◆ **What the exercise asks**:
Could you write the entries out again, exactly as they are?

(Supplied entries begins)

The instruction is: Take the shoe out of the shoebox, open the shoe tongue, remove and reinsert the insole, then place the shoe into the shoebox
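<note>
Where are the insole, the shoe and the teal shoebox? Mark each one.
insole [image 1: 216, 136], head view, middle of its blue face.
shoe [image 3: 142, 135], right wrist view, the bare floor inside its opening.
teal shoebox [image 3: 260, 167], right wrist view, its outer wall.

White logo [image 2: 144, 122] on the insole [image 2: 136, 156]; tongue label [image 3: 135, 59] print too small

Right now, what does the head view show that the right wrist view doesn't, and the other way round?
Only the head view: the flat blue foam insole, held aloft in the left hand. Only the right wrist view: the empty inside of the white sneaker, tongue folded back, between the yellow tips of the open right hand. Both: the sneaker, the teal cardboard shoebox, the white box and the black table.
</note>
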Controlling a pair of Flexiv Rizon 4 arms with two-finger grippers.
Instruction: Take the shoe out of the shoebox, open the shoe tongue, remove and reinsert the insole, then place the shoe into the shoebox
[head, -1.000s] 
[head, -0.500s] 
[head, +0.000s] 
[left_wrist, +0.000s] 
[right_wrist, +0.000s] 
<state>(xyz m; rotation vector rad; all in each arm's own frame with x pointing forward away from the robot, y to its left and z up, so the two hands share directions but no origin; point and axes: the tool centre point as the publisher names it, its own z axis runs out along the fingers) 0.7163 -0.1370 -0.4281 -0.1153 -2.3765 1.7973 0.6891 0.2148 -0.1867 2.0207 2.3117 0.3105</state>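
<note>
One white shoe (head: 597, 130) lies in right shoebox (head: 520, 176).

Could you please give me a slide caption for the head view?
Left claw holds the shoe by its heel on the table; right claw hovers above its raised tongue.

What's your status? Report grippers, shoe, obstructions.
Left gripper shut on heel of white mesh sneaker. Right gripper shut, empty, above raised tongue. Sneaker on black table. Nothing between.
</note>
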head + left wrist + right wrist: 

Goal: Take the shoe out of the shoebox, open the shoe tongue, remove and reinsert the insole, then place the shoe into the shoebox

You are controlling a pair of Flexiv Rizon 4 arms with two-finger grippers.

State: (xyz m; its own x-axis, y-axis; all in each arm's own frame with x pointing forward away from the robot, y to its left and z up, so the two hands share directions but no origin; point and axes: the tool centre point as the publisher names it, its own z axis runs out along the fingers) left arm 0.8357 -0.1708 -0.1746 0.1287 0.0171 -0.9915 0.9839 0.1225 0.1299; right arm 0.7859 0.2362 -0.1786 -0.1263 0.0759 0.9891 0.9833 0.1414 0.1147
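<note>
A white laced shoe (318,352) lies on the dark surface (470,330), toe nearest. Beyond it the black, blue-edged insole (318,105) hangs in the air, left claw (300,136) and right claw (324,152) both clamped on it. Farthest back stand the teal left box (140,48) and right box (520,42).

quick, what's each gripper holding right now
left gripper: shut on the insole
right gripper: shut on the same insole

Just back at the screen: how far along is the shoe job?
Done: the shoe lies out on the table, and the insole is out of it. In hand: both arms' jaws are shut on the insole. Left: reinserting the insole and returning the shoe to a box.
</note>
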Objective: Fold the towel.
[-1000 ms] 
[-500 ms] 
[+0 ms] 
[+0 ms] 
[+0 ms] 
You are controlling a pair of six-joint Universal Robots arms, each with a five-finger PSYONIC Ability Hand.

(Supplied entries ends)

◆ **Your response**:
The instruction is: Take the shoe out of the shoebox, open the shoe tongue, remove and reinsert the insole, then place the shoe into the shoebox
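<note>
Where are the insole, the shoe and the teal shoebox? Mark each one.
insole [image 1: 216, 136], head view, middle of its blue face.
shoe [image 3: 142, 135], right wrist view, the bare floor inside its opening.
teal shoebox [image 3: 260, 167], right wrist view, its outer wall.

White logo [image 2: 144, 122] on the insole [image 2: 136, 156]; tongue label [image 3: 135, 59] print too small

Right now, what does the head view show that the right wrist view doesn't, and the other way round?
Only the head view: the flat blue foam insole, held aloft in the left hand. Only the right wrist view: the empty inside of the white sneaker, tongue folded back, between the yellow tips of the open right hand. Both: the sneaker, the teal cardboard shoebox, the white box and the black table.
</note>
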Controlling a pair of Flexiv Rizon 4 arms with two-finger grippers.
Instruction: Take the shoe out of the shoebox, open the shoe tongue, remove and reinsert the insole, then place the shoe into the shoebox
[head, -1.000s] 
[head, -0.500s] 
[head, +0.000s] 
[left_wrist, +0.000s] 
[right_wrist, +0.000s] 
<state>(xyz m; rotation vector rad; all in each arm's own frame with x pointing forward away from the robot, y to its left and z up, so the two hands share directions but no origin; point and axes: the tool centre point as the publisher names it, its own z axis runs out along the fingers) 0.7163 -0.1370 -0.4281 -0.1153 -2.3765 1.7973 0.6891 0.2148 -0.1867 2.0207 2.3117 0.3105</state>
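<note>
One white shoe (head: 597, 130) lies in right shoebox (head: 520, 176).

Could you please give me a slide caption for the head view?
Left claw holds the shoe by its heel on the table; right claw hovers above its raised tongue.

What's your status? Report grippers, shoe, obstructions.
Left gripper shut on heel of white mesh sneaker. Right gripper shut, empty, above raised tongue. Sneaker on black table. Nothing between.
</note>
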head + left wrist + right wrist: 

Goal: Take the shoe out of the shoebox, open the shoe tongue, remove and reinsert the insole, then place the shoe into the shoebox

You are controlling a pair of Flexiv Rizon 4 arms with two-finger grippers.

State: (xyz m; its own x-axis, y-axis; all in each arm's own frame with x pointing forward away from the robot, y to its left and z up, so the two hands share directions but no origin; point and axes: the tool centre point as the publisher names it, its own z axis runs out along the fingers) left arm 0.8357 -0.1708 -0.1746 0.1287 0.0171 -0.9915 0.9839 0.1225 0.1299; right arm 0.7859 0.2362 -0.1786 -0.1263 0.0759 0.9891 0.9833 0.1414 0.1147
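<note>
A white laced shoe (318,352) lies on the dark surface (470,330), toe nearest. Beyond it the black, blue-edged insole (318,105) hangs in the air, left claw (300,136) and right claw (324,152) both clamped on it. Farthest back stand the teal left box (140,48) and right box (520,42).

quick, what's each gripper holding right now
left gripper: shut on the insole
right gripper: shut on the same insole

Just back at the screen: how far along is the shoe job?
Done: the shoe lies out on the table, and the insole is out of it. In hand: both arms' jaws are shut on the insole. Left: reinserting the insole and returning the shoe to a box.
</note>
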Objective: Fold the towel.
[-1000 ms] 
[-500 ms] 
[+0 ms] 
[+0 ms] 
[+0 ms] 
You are controlling a pair of six-joint Universal Robots arms, each with a five-finger PSYONIC Ability Hand.

There is no more to this exercise.